Your instructions:
Could you return the lines below exactly, from the first line up to and including the line that holds "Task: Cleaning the"?

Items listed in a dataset
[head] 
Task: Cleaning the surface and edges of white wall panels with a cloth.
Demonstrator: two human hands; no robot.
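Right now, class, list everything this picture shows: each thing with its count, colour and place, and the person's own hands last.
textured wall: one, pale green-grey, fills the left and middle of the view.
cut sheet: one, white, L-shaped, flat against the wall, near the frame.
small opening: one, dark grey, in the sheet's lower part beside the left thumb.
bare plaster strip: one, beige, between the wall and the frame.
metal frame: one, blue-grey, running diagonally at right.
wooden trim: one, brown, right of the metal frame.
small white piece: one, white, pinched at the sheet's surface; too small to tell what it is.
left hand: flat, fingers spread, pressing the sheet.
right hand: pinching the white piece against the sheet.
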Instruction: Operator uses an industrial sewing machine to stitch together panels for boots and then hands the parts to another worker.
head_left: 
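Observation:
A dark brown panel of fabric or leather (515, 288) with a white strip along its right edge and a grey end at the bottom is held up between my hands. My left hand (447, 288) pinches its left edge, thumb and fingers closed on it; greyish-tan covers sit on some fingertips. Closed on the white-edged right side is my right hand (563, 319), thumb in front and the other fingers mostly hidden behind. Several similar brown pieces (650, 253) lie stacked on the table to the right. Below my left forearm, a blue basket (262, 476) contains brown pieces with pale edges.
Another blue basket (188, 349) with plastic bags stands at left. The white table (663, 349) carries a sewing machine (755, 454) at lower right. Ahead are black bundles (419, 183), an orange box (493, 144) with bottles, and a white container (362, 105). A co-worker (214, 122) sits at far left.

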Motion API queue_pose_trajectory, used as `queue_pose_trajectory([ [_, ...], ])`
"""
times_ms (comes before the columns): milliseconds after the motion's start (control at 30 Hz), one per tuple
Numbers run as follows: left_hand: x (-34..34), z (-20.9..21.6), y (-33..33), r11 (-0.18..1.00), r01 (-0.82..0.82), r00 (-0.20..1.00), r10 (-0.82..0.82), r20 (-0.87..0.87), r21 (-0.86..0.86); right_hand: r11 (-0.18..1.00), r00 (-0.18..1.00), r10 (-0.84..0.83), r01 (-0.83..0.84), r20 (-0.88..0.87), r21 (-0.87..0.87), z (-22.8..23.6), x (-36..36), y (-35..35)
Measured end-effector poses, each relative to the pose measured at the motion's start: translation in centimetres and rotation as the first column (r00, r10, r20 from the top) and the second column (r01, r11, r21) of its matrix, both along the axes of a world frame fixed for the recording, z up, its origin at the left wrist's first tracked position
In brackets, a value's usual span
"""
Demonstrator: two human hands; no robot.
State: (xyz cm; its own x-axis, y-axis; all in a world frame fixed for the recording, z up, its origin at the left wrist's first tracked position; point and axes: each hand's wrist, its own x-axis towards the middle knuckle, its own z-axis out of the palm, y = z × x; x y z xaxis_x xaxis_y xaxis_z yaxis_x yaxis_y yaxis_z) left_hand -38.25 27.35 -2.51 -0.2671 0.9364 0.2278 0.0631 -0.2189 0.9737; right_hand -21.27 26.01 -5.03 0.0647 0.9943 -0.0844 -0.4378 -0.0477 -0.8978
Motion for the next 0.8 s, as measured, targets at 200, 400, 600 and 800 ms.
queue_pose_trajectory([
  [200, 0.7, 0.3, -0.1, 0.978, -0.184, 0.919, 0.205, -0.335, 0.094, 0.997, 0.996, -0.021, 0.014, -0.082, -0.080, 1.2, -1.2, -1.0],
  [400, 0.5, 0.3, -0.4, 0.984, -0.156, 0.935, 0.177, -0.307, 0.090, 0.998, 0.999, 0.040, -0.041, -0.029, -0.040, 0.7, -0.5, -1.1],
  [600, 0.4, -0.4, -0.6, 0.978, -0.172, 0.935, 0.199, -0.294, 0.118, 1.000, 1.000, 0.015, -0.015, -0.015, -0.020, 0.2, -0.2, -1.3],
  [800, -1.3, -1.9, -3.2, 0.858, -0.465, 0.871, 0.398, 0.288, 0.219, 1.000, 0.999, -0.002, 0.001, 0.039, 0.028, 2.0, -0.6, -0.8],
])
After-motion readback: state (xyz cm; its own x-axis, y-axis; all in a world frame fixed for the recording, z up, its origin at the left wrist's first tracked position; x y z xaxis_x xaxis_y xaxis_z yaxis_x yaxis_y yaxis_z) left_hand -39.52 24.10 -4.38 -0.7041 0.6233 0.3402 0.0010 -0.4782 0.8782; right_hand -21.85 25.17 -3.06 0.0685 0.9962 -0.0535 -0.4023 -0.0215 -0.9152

Exercise solution:
[head] 
Task: Cleaning the surface and edges of white wall panels with a cloth.

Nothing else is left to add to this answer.